Octopuses scare the shit out of me

I don't know when or why it happened, but at a certain point in my life I saw an octopus and almost shit myself. There is something about the unnatural number of legs covered in suctions cups that just makes me want to crawl out of my skin.

When I try to think back on when this fear may have begun, I remember a reoccurring childhood dream. I am four years old in my bedroom, which I shared with my older sister. From between the few feet of space which snuggly held my twin bed and her convertible couch-into-a-twin-bed, a huge tarantula crawls toward me. It's a five foot tall spider, with eight huge furry legs and a large set of antennas which are aiming straight at me. I vividly remember that giant spider to this day. It was the founder in chief of my fear of spiders and any bug with more than 4 legs.

When I went to "Camp KV For Kids" in Maine (on poor kid scholarship), the mean boys used to pick the legs off of daddy long legs spiders and throw them in my long hair. The legs would keep moving long after the boys plucked them from the bodies because of the spiders nervous systems, so it was especially horrific. This really took my fear of leggy things to a whole new level. To this day if I see a spider in real life or even a photo of one I basically flatline.

I connect my fear of the Octopus to my fear of spiders. My first important memory of an Octopus is from the Disney movie "The Little Mermaid" with Ursula singing "poor unfortunate souls" and then stealing Arial's voice. I don't remember being scared of Ursula at all. Maybe I was young enough that adult rational fear had yet to take over. As an adult I can't even look at pictures of Ursula where her suction cups are showing. Even the cartoon makes me queazy.
A real Octopus is one of the most disgusting creatures I have ever seen. To me, they look like swimming, squishy heads with creepy eyeballs and too many legs that are going to suction onto my head, eat it and kill me. Yes, I do realized that Octopuses don't actually eat or bite humans, but they do in my mind.

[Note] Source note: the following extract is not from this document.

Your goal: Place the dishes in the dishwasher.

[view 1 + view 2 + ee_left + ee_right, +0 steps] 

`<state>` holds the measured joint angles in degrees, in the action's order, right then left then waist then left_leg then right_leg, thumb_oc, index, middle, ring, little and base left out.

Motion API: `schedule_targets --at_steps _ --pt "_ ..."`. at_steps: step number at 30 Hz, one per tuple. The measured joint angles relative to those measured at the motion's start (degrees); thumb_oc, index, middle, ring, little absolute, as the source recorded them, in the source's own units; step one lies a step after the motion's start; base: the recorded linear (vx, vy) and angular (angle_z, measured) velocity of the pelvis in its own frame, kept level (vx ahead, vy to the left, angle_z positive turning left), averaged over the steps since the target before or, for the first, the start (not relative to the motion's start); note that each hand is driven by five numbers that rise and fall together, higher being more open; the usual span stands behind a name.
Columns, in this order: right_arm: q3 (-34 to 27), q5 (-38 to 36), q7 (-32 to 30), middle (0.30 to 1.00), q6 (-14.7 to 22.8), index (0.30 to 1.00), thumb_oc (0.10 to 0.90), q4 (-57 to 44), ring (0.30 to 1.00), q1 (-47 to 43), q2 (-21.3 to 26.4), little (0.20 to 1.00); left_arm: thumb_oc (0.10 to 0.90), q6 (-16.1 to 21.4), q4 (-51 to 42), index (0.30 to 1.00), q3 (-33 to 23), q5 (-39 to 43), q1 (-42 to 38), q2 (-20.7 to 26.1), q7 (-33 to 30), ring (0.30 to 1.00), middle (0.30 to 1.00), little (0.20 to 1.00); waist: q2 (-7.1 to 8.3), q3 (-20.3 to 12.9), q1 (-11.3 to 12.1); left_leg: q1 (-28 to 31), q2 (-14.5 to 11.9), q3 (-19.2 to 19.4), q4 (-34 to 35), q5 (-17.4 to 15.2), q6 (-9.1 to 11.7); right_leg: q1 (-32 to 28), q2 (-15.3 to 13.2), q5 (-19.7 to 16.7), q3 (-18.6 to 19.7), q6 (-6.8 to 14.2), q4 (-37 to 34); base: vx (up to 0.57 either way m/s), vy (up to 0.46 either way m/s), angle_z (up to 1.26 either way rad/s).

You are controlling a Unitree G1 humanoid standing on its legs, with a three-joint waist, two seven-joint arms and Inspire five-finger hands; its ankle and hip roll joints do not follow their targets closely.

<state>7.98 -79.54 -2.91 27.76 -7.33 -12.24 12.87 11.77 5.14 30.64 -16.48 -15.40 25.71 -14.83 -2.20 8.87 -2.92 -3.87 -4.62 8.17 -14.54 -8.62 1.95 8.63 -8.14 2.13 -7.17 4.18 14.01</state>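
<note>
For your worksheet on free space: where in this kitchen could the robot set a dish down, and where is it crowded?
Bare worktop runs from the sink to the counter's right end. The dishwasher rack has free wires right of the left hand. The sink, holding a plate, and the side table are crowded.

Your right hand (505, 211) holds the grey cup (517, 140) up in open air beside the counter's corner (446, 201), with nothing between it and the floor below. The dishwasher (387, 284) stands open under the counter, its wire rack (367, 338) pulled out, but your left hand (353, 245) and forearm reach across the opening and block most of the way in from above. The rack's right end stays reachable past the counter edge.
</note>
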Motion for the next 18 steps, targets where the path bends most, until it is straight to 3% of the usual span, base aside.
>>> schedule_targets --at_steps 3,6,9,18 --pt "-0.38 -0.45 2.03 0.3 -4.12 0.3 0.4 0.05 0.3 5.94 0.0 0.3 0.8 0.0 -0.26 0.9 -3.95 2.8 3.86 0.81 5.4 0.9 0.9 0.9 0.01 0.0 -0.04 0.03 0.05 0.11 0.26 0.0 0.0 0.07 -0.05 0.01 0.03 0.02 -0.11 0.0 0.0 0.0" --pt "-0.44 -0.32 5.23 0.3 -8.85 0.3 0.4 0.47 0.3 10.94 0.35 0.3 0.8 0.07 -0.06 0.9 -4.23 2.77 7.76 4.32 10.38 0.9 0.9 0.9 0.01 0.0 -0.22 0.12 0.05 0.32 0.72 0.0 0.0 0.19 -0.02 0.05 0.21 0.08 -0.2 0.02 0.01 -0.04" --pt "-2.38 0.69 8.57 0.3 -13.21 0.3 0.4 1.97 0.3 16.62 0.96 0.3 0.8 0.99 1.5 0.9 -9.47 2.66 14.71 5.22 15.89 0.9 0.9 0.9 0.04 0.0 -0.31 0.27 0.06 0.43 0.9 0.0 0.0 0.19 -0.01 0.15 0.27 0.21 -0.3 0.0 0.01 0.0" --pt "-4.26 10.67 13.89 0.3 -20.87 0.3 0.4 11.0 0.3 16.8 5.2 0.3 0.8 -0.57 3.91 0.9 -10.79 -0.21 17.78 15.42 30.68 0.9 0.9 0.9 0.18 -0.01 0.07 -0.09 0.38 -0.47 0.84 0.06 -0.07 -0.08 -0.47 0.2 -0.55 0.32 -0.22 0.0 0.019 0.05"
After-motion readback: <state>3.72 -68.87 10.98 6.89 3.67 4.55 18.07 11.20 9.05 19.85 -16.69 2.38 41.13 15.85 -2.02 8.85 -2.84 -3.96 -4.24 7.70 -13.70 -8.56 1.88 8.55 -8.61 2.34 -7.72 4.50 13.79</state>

This fear effects me more than you would think in day to day life. Basic things like aquarium visits pose a bigger problem than ever. My aquarium phobia started the one time I unknowingly got near a tank with an octopus. That fucker flew out of nowhere and suctioned itself to the glass right in front of my face, almost sending me into a coma. I have to be really cautious now, but really need a huge warning signs that the next tank :could be holding an octopus: (like people with epilepsy get before flashing lights go off.) During our recent trip to Disney Land I almost didn't ride Nemo's submarine voyage. I was bracing for the inevitabel the entire ride, like I was watching one of the Paranormal Activity movies. Thank god there were no animatronic octopuses in that one. It would have been pretty embarrassing to have screamed louder than the bunch of four year olds sitting around us.

Even grocery shopping can be an issue. My old grocery store sold Octopuses in the seafood department. They used to be sitting there like decapitated heads on crushed ice, each in it's own separate clear plastic bag of tentacles and slime. Whenever I went to get fresh fish or shrimp I had to look in the opposite direction and sprint by them. I had heart palpitations nearly peed myself every time. Once in awhile the Octopus carcasses got moved around and I would find myself starring straight at them. The last time this happened I swear I almost blacked out.
It boggles my mind that people eat octopus and squids and think they are delicious. Once I tried fried calamari to see what all the fuss was about. When I got past the fried part and to the chewy squid body I had to spit out.

Somethings fears in life are temporary. Octopuses are forever.

*****In writing this blog, I tried to search for an image of Ursula from The Little Mermaid. Mixed into the google results were some photos of real life octopuses. I can assure you that I screamed like little bitch, had heart palpitations, and almost threw up, peed my pants and passed out.